Task prompt:
Please set down the whole listing again, precisely.
Segment Start: The data
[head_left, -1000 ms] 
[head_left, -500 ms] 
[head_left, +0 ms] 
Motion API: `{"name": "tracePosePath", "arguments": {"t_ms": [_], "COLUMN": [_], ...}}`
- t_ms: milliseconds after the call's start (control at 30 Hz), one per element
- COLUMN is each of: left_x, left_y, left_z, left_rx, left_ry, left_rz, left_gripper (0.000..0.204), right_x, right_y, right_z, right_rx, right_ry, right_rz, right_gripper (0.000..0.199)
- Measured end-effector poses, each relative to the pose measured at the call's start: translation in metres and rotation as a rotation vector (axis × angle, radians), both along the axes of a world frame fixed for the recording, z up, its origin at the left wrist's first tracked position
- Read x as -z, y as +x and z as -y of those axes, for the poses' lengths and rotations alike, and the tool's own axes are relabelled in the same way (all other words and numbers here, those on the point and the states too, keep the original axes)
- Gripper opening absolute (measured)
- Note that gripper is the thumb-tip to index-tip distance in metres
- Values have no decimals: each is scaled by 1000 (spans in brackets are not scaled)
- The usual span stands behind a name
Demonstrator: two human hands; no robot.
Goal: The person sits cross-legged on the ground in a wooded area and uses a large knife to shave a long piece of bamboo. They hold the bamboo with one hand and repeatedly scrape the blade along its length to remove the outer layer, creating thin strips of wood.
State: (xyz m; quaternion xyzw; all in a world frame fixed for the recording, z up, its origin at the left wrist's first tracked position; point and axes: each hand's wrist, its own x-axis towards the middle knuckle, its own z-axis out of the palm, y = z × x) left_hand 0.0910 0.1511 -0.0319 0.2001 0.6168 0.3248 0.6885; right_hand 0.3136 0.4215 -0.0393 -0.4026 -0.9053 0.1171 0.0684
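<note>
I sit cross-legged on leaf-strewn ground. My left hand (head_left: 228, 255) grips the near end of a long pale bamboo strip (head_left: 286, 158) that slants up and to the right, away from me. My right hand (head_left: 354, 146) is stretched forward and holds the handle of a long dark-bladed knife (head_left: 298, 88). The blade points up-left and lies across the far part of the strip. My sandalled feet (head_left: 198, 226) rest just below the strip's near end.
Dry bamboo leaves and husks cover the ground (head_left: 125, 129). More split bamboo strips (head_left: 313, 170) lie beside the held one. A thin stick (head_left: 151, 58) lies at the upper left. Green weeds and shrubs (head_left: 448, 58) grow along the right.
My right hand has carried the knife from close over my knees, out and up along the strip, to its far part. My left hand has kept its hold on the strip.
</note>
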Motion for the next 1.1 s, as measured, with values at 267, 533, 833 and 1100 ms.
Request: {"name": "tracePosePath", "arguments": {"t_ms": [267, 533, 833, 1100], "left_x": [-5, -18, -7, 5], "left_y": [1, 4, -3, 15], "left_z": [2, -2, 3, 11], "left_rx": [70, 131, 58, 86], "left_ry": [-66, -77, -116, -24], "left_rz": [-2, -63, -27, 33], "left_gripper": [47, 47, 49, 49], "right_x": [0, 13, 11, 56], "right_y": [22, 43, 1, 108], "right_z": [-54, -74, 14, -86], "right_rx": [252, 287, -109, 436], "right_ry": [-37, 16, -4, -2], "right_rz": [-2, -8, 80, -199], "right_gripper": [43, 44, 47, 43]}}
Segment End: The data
Task output:
[head_left, -1000 ms] 
[head_left, -500 ms] 
[head_left, +0 ms] 
Motion API: `{"name": "tracePosePath", "arguments": {"t_ms": [_], "COLUMN": [_], ...}}`
- t_ms: milliseconds after the call's start (control at 30 Hz), one per element
- COLUMN is each of: left_x, left_y, left_z, left_rx, left_ry, left_rz, left_gripper (0.000..0.204), right_x, right_y, right_z, right_rx, right_ry, right_rz, right_gripper (0.000..0.199)
- Measured end-effector poses, each relative to the pose measured at the call's start: translation in metres and rotation as a rotation vector (axis × angle, radians), both along the axes of a world frame fixed for the recording, z up, its origin at the left wrist's first tracked position
- Read x as -z, y as +x and z as -y of those axes, for the poses' lengths and rotations alike, and the tool's own axes are relabelled in the same way (all other words and numbers here, those on the point and the states too, keep the original axes)
- Gripper opening absolute (measured)
- Note that gripper is the thumb-tip to index-tip distance in metres
- Values have no decimals: each is scaled by 1000 (spans in brackets are not scaled)
- The usual span stands behind a name
Demonstrator: two human hands; no robot.
Goal: The person sits cross-legged on the ground in a wooded area and uses a large knife to shave a long piece of bamboo. They hold the bamboo with one hand and repeatedly scrape the blade along its length to remove the outer layer, creating thin strips of wood.
State: (xyz m; quaternion xyzw; all in a world frame fixed for the recording, z up, its origin at the left wrist's first tracked position; point and axes: each hand's wrist, its own x-axis towards the middle knuckle, its own z-axis out of the palm, y = z × x) left_hand 0.0910 0.1511 -0.0319 0.2001 0.6168 0.3248 0.6885; right_hand 0.3136 0.4215 -0.0393 -0.4026 -0.9053 0.1171 0.0684
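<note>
I sit cross-legged on leaf-strewn ground. My left hand (head_left: 228, 255) grips the near end of a long pale bamboo strip (head_left: 286, 158) that slants up and to the right, away from me. My right hand (head_left: 354, 146) is stretched forward and holds the handle of a long dark-bladed knife (head_left: 298, 88). The blade points up-left and lies across the far part of the strip. My sandalled feet (head_left: 198, 226) rest just below the strip's near end.
Dry bamboo leaves and husks cover the ground (head_left: 125, 129). More split bamboo strips (head_left: 313, 170) lie beside the held one. A thin stick (head_left: 151, 58) lies at the upper left. Green weeds and shrubs (head_left: 448, 58) grow along the right.
My right hand has carried the knife from close over my knees, out and up along the strip, to its far part. My left hand has kept its hold on the strip.
</note>
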Motion for the next 1.1 s, as measured, with values at 267, 533, 833 and 1100 ms.
Request: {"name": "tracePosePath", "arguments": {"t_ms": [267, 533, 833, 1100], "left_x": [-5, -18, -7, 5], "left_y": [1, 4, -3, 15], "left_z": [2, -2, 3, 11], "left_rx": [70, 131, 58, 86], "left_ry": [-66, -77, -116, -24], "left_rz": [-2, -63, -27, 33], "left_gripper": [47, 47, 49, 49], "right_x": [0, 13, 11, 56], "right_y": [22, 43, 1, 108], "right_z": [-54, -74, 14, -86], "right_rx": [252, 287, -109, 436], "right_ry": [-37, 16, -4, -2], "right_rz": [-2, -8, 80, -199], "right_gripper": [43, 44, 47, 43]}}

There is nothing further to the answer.